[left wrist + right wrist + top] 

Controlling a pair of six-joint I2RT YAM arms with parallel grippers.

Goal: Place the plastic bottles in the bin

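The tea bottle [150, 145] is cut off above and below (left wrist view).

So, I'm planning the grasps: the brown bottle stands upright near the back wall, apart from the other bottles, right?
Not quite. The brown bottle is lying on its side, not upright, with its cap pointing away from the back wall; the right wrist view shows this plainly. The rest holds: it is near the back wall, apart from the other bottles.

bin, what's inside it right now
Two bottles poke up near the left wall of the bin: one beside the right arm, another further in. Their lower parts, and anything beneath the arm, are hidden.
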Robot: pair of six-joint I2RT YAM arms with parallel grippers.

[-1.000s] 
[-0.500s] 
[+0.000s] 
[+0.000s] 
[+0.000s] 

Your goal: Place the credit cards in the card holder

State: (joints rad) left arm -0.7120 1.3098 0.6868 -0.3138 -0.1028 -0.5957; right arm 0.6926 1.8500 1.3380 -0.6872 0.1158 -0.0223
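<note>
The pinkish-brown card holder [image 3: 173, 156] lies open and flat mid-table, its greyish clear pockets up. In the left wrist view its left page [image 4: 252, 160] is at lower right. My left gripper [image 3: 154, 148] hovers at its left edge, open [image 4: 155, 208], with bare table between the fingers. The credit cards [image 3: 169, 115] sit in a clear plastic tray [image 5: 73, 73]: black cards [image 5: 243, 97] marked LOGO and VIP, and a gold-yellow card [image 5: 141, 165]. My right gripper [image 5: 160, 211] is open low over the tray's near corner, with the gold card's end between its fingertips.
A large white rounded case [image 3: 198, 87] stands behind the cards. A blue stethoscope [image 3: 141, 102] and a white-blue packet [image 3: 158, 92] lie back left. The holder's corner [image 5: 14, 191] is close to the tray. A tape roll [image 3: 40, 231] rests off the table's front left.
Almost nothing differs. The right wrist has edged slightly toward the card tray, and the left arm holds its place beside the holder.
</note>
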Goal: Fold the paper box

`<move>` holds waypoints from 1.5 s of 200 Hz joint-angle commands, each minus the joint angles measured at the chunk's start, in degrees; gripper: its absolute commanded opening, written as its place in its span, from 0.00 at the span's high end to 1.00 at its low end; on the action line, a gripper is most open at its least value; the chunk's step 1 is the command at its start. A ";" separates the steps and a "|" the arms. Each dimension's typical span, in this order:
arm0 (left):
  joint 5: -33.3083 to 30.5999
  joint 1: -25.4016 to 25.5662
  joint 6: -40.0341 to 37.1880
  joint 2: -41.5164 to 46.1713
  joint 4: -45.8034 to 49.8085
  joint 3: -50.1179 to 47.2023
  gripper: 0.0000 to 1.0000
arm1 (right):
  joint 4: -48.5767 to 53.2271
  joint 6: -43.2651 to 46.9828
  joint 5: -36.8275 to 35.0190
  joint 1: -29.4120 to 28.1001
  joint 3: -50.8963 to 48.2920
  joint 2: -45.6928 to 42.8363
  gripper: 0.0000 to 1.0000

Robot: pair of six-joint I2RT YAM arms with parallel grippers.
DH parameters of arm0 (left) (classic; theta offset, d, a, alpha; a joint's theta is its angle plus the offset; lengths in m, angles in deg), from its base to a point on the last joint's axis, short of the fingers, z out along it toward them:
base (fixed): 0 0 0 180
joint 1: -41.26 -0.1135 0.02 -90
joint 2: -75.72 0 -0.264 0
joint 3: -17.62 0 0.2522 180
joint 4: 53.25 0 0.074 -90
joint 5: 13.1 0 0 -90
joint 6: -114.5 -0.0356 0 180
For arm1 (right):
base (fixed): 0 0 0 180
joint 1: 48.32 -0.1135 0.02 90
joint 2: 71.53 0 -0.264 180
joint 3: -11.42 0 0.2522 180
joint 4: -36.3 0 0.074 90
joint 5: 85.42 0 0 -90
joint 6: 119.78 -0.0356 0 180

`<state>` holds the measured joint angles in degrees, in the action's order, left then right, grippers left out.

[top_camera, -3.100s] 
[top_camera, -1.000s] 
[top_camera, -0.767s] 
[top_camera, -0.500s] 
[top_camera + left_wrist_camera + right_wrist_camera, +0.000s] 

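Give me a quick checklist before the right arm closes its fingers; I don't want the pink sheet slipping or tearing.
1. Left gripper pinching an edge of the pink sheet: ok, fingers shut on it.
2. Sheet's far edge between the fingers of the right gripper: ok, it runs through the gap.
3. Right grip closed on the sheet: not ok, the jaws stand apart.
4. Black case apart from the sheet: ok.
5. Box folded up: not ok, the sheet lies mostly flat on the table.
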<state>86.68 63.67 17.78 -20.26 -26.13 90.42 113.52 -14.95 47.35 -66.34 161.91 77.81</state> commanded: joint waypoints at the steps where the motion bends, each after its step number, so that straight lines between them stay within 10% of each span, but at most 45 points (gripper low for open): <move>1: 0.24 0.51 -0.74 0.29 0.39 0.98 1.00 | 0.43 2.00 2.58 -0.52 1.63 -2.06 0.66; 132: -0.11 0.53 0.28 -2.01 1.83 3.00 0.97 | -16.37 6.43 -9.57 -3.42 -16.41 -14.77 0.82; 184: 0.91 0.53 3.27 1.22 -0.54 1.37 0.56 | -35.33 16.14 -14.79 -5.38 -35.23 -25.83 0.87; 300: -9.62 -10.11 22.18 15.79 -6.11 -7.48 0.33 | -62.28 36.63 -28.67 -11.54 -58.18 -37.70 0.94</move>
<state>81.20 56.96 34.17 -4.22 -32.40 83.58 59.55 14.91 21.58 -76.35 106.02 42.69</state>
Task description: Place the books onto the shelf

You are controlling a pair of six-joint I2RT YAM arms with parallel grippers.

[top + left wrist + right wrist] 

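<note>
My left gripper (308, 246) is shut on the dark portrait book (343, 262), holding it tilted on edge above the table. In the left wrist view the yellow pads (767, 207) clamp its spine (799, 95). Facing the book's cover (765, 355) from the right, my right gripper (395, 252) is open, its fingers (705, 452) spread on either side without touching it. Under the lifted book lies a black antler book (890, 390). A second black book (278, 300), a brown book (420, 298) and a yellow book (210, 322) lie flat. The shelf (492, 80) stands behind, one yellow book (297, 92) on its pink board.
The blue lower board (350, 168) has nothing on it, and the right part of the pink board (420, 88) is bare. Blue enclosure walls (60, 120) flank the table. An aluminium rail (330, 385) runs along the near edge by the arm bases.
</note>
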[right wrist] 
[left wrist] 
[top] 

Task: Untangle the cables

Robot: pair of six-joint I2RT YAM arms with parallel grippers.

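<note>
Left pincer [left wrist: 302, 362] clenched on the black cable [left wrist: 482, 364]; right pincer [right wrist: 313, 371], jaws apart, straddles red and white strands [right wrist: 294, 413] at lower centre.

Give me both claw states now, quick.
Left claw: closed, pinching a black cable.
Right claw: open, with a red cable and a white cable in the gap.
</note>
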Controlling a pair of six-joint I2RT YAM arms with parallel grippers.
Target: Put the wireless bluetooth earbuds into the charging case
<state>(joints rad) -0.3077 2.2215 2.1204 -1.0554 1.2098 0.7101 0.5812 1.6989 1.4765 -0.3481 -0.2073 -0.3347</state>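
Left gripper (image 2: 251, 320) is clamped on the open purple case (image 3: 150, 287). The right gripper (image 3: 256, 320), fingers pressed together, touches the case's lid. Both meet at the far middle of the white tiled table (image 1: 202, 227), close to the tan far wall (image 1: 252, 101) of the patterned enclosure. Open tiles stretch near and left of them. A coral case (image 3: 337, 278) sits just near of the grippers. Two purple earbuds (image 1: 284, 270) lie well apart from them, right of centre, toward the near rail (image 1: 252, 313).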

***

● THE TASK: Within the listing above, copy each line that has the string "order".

● TASK RESULT:
`<move>` holds waypoints from 1.5 s of 200 Hz joint-angle commands, each minus the joint angles measured at the chunk's start, in degrees; gripper: its absolute commanded opening, written as its place in its span, from 0.00 at the span's high end to 1.00 at its low end; on the action line, a gripper is most open at its least value; the chunk's step 1 is the command at its start. A ";" separates the steps and a "|" the arms. Each dimension's typical span, in this order:
`<state>` holds the measured joint angles in degrees, in the action's order, left then right, grippers left out.

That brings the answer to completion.